As the first female national security adviser, Rice developed by most accounts a strong working relationship with Bush. And she demonstrated unwavering support for Bush's decision to wage war in Iraq while earning nicknames such as "warrior princess."
The tenure of her predecessor, Secretary of State Colin Powell, was marked by clashes with the Pentagon over issues such as Iraq. But experts expect Rice to pursue policies more in keeping with the rest of the administration.
That could spell bad news for some European allies. Relations have been tense due to the Iraq war, but Germany and France have long seen Powell as a moderating influence over administration hard-liners.
But analyst Antonio Missiroli of the Paris-based European Union Institute for Security Studies believes that a Bush administration that speaks with a more unified voice could have a positive influence on the trans-Atlantic relationship.
"If Condi Rice will bring a more unitary view on the part of the U.S. administration, that would be, I suppose, welcome from the Europeans' [point of view], because it will create a basis for real negotiations with the administration -- one person in charge of the U.S. [diplomatic] language," Missiroli said.
Still, critics have misgivings about Rice.
They say she unsuccessfully managed the policy conflicts of the first administration, such as those pitting Powell against Defense Secretary Donald Rumsfeld.
Perhaps ironically, Rice had pledged to work for the unity of the Bush team following her nomination in December 2000.
"He (George W. Bush) will have an administration that is inclusive, an administration that is bipartisan, and, perhaps most importantly, an administration that affirms that united we stand, divided we fall," Rice said at the time. "And I'm very proud to have a chance to be a part of it."
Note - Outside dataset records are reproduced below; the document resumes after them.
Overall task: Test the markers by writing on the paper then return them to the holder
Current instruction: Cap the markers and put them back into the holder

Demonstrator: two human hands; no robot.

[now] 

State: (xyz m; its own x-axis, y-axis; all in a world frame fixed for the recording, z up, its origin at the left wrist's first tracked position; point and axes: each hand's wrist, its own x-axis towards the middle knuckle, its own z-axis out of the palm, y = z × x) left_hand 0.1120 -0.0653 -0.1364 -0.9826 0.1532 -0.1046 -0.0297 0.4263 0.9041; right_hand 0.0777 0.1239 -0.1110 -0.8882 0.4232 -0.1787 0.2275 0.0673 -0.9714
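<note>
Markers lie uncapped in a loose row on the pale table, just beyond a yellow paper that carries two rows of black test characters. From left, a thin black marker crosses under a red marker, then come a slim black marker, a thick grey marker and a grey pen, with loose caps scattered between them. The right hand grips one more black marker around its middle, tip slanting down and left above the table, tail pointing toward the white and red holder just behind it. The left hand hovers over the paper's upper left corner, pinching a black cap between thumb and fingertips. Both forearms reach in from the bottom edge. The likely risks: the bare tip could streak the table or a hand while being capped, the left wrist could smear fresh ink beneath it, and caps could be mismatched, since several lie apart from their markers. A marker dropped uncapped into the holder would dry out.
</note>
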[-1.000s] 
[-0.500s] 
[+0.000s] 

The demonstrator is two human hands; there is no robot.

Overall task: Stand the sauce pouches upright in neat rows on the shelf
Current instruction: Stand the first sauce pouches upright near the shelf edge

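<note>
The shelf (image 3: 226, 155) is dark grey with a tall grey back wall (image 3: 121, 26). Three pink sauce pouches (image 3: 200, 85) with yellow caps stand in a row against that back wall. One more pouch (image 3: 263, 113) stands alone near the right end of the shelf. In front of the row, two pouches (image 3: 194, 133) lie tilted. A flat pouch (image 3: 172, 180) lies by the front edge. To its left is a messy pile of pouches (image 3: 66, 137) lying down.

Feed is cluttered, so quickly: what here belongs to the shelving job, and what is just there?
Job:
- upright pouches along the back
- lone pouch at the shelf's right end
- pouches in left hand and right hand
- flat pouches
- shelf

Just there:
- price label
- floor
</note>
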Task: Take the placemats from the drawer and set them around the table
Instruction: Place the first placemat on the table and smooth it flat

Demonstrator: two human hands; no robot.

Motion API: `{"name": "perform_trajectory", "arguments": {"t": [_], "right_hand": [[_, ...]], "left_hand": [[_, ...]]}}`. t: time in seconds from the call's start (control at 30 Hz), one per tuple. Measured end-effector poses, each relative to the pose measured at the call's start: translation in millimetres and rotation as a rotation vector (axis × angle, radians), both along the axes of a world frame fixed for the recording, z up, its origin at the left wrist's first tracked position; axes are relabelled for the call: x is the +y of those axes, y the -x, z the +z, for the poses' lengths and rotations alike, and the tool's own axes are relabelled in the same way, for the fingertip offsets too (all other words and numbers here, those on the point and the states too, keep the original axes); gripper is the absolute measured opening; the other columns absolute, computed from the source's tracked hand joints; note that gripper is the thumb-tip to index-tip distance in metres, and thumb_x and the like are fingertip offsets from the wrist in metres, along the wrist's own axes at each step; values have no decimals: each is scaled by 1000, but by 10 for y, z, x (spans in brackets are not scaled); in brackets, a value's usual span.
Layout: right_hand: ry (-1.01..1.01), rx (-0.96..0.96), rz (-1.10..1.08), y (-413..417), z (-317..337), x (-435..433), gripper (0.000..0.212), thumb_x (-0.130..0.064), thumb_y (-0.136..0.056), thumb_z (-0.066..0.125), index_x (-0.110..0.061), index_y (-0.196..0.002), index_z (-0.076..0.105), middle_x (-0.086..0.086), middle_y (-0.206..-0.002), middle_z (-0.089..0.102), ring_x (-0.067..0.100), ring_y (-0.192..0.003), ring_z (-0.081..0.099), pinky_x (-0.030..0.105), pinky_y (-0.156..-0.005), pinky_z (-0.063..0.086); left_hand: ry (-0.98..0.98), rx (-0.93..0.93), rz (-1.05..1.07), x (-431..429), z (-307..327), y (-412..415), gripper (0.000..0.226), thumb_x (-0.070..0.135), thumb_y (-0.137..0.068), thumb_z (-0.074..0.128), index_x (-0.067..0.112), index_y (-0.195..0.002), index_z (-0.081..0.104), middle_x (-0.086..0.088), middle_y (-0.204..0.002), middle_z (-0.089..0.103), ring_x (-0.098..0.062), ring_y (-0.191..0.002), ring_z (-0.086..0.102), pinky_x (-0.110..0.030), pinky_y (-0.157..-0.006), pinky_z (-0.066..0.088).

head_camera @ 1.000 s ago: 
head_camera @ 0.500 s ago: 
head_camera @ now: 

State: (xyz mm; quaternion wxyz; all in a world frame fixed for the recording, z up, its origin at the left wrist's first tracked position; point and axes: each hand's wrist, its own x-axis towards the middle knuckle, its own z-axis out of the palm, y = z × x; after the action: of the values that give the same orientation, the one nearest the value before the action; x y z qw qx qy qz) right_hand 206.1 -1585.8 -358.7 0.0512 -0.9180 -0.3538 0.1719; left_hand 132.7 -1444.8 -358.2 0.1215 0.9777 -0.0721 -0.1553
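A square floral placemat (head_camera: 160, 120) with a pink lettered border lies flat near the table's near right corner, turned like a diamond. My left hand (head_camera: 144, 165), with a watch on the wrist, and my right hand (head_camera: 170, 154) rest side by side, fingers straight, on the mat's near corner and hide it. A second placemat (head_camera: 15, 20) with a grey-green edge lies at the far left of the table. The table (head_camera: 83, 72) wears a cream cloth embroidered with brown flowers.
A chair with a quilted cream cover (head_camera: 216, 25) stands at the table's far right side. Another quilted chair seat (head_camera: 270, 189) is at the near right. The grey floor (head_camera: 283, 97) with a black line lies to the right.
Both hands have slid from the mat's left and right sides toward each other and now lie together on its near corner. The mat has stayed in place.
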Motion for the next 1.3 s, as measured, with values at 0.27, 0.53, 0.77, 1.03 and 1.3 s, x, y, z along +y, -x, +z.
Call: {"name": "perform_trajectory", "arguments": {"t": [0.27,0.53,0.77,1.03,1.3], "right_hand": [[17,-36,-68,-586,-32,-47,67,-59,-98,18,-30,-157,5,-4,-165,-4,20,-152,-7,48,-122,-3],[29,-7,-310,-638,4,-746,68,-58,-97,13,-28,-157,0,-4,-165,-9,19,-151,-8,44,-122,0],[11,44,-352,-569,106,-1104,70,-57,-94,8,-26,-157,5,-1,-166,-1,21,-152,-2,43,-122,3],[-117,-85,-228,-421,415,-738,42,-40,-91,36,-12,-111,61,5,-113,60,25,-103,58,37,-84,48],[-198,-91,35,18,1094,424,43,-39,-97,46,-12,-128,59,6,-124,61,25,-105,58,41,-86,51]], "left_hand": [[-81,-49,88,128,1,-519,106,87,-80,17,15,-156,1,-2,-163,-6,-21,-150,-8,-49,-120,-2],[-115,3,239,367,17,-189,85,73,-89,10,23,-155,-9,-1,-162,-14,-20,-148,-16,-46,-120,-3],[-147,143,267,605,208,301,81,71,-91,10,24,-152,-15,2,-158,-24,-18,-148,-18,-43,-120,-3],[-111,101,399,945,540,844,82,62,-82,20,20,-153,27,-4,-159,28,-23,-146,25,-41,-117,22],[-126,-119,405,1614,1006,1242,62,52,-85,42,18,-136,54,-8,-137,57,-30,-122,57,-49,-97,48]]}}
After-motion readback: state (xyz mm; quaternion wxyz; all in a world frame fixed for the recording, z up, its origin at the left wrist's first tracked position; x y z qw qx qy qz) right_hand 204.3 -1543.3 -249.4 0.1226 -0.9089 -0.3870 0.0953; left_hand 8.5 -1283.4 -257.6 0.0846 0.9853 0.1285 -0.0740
Despite her tough appearance, Rice, who turned 50 on 14 November, is considered a brilliant intellectual, a talented artist, and an accomplished athlete.
Rice was born in the city most notorious for racial segregation -- Birmingham, Alabama.
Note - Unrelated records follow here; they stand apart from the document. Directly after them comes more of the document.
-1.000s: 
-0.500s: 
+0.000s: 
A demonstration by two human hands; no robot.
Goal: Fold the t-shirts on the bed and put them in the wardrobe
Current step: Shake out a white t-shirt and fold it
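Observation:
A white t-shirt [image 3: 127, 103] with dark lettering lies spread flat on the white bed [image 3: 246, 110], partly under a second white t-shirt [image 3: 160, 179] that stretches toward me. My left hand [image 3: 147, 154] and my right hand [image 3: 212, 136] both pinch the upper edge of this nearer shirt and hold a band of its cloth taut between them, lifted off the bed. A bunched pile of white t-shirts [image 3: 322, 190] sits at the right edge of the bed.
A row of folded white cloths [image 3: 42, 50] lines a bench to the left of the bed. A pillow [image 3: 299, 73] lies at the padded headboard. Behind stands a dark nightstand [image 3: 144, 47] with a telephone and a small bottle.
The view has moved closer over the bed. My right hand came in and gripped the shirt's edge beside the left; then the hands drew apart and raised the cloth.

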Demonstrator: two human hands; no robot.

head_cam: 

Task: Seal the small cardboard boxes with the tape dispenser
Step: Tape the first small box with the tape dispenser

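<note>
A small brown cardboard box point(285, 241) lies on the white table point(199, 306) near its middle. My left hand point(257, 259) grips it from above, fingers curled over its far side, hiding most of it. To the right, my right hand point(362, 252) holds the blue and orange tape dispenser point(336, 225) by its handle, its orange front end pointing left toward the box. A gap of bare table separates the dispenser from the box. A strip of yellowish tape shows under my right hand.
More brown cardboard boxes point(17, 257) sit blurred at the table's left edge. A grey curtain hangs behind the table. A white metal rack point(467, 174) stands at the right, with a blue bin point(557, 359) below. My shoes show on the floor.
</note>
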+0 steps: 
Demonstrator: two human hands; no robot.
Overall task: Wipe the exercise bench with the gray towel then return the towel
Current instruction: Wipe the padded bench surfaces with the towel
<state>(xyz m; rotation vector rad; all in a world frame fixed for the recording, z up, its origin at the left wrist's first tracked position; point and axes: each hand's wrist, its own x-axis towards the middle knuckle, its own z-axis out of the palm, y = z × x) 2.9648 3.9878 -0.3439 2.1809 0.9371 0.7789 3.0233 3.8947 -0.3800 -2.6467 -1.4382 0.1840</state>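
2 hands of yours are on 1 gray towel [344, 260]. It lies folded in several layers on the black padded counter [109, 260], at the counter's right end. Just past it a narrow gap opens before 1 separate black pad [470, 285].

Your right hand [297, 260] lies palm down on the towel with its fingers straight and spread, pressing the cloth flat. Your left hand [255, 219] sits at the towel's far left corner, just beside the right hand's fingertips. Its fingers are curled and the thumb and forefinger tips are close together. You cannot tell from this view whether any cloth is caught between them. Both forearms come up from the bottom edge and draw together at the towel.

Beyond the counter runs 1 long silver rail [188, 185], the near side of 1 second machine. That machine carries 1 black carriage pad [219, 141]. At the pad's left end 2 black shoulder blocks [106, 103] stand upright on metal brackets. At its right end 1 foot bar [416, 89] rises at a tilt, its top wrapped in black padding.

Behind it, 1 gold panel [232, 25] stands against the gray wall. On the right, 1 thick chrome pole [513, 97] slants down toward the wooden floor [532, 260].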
The daughter of a music teacher and a pastor who was also a school principal, Rice was taught that only through education could she escape racial prejudice.
She studied to become a classical pianist and ice skater and was only 19 when she graduated from college. Rice later gave up music and devoted herself to the study of international relations after being inspired by a course taught by Czech refugee Josef Korbel -- the father of Madeleine Albright.
The first female secretary of state, Albright preceded Powell and served under former President Bill Clinton.
Fluent in Russian, Rice served for two years as the National Security Council's Soviet expert just as communism was collapsing during the administration of Bush's father.
Rice went on to become George W. Bush's tutor on foreign affairs during the 2000 election campaign.
Their bond grew after Bush became president. Rice has since spent a lot of time at the president's side, forging a relationship that some say has transcended her position as national security adviser.
Meanwhile, analysts believe Rice's expertise on Russia could spark a change in U.S. attitude toward Moscow, one that could bring U.S. and Western Europe closer together. Italian-born analyst Missiroli explains why.
"The main focus of Condi Rice's expertise is notoriously Russia and that could be interesting for Europeans, because that is an issue on which perhaps some better cooperation between the United States and the Europeans -- especially in those areas starting with Ukraine and the South Caucasus, where some tension is lingering between East and West again -- could be extremely useful," Missiroli said.
In an ironic example that others have made, "The Los Angeles Times" wrote today that as Bush's adviser in 2000, Rice argued that "the United States should accept other nations as it found them -- and avoid overly ambitious crusades to reform nations with different histories and cultures."
But now, the newspaper noted, Rice has moved "closer to the views generally considered part of neo-conservative thinking."
Such thinking was the chief inspiration behind the Iraq war and the idea that the United States must bring freedom and democracy to the Muslim world in order to win the war on terrorism and prevent attacks on America.
Earlier this year, an independent panel investigating the 11 September 2001 attacks on the United States harshly criticized Rice for not reacting to repeated warnings in 2001 about the possibility of a major terrorist attack.
Such criticism is likely to resurface during Rice's confirmation hearings in the Senate. But Rice, speaking to the "9/11" commission last April, said information about such an attack had not been sufficient:
"There was no silver bullet that could have prevented the 9/11 attacks," Rice said. "In hindsight, if anything might have helped stop 9/11, it would have been better information about threats inside the United States, something made difficult by structural and legal impediments that prevented the collection and sharing of information by our law enforcement and intelligence agencies."
Rice is likely to remain focused on Iraq and national security during the next four years.
But as the British daily "The Guardian" noted today, other issues appear likely to demand the attention of America's next top diplomat.
Iran and North Korea -- to name just two countries of concern -- look set to present Rice with her next major challenges.